Monday, July 25, 2011

Rising Above Decline

Today, I want to think about dying and about not dying. It’s pretty simple in a way, but I have quite a few posts I would like to write about getting old and about people who have written persuasively about what is involved—B. F. Skinner and Erik Erikson are the ones I will be following—and I find myself blocked because I have not said the few simple things that need to be said first.

Let’s start with “self.” In my line of work, a self is a social construction: I have a work self and a running self and a punning self and so on. And when I say “my self,” that is what people ordinarily refer to. [Footnote 1 English has come to use person as the crucial word. There is an irony there because person once referred to the theater masks used in Greek drama, so that dramatis personae didn’t mean so much “cast of characters,” i.e., the actors and actresses, as it meant the range of masks to be used.
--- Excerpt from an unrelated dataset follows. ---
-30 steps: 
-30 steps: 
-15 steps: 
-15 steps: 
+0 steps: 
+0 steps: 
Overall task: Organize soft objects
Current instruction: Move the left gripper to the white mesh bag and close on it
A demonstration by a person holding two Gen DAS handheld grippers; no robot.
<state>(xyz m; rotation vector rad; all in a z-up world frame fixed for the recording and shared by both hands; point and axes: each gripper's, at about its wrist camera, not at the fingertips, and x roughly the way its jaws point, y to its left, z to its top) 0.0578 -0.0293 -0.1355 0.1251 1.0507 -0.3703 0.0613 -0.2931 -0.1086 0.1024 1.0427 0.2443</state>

The derivation per-, “through” + sonare, “to sound,” shows the dramatic origins of the term and also why an actor would “sound through” whatever mask he was wearing.]But when I say “myself,” I mean me. I mean all of me and my close identification with myself as someone who has a past and who has done some things and who is so substantial that it is legally liable. Since a self is socially required, “myself” is socially liable as well, of course.

Myself includes my body. My self does not. From the standpoint of my self, my body is “it.” I am still fully engaged in this conversation but “it” is exhausted and will go to sleep no matter what I want it to do.[Footnote 2 None of this is meant to imply that I believe the body and the other part (self, soul, essence) are independent entities. The body is the host to the neurons, the interaction of which generates the possibility of selfhood. I know this is controversial in some settings, but since I believe the self requires a supporting cast of connected neurons, I also believe that when the neurons go, I go. I am, in this sense, a psychosomatic unity and neither element works alone. Surprisingly, The Matrix is very good about this. As is The Bible, in a very different way.]

OK, that was the hard part. “It,” i.e., my body, is in a state of extended and predictable decline. Nothing works as well as it used to and things are going to keep on declining. Mostly, I’m fine with that. But I don’t think “I” need to follow along too closely. The analog of bodily death, it seems to me, is personal despair. I got that from Erikson and eventually, I’d like to write a little more about how I understand him and how I feel about it. I do need to die—or, to say it another way, “it” needs to—but I don’t need to despair.

The best summary of this I have ever seen was the title of an article about the kinds of economic uses schools could be put to when there were no children to put in them. The population of the district was declining and the business manager was looking for a way to turn a profit on the empty buildings. The article was called “Rising Above Decline.” So I think “it” will decline, but I think “I” can rise above it. [Footnote 3 I will still think that when I get to the question of pervasive dementia, but that isn’t the focus of today’s piece.] There is a good reason to die, but there is not a good reason to despair.

My body has a predictable arc of decline. About 60% of adult males, age 50, can do this; 40% at age 60; 20% at age 80, and so on. That’s a social assessment of who can do what. I have my own assessment as well and any number of metrics could be called into play here. I think I’ll use running times. I always wanted to run a 10K under 41 minutes. Never did. I got to 41:12 once and to 41:15 twice. After a while, I started just being sure that whatever the course was, I was in under 45 minutes. Then under an hour. My Wildwood Trail times for a mile have gone from 9:15/mile to 10 minutes. My standard time these days is about 13 minutes, although that includes some walking, and I do sometimes run the last mile or so under 12 minutes. Each.

I am illustrating “decline.” I’m perfectly contented with these times if they are all I am capable of. I keep pushing on the edges to see if bad things happen when I push. When they don’t, I push a little harder; when they do, I count myself satisfied. Sometimes more than satisfied, although I wouldn’t want to have to justify how good I feel when I have done what I am capable of. I call it “leaving it all on the trail,” a version of the “leave it all on the floor” of my early basketball days.

When I have pushed my body to do what it is capable of that day, I am really tired and entirely content at the end of the day. If it took me an hour and twenty minutes to run the six mile course and that’s the best I could do that day, I’m proud of myself. If I think I really could have run it in an hour and fifteen minutes and just didn’t have the guts to do it, I am disappointed in myself.
I win nearly all the time because I keep adjusting the goals down so that I have a decent chance at achieving them. I like winning, but I like to set the goals where they demand my best performance to reach them, so being disappointed today is the price I pay for really believing in my satisfaction the next time.

If this works out right, the next post in this series will imagine the “stages of life” (Erikson) as a tennis tournament, like Wimbledon, in which each victory gives you the opportunity to play someone better than the guy you just beat, but which also gives you additional tools for the next match. Now that I think of it, it is even more like the New Wilmington (Pennsylvania) summer tennis tournaments, where each player brought a new can of balls to the match and the winner got to keep the unopened can.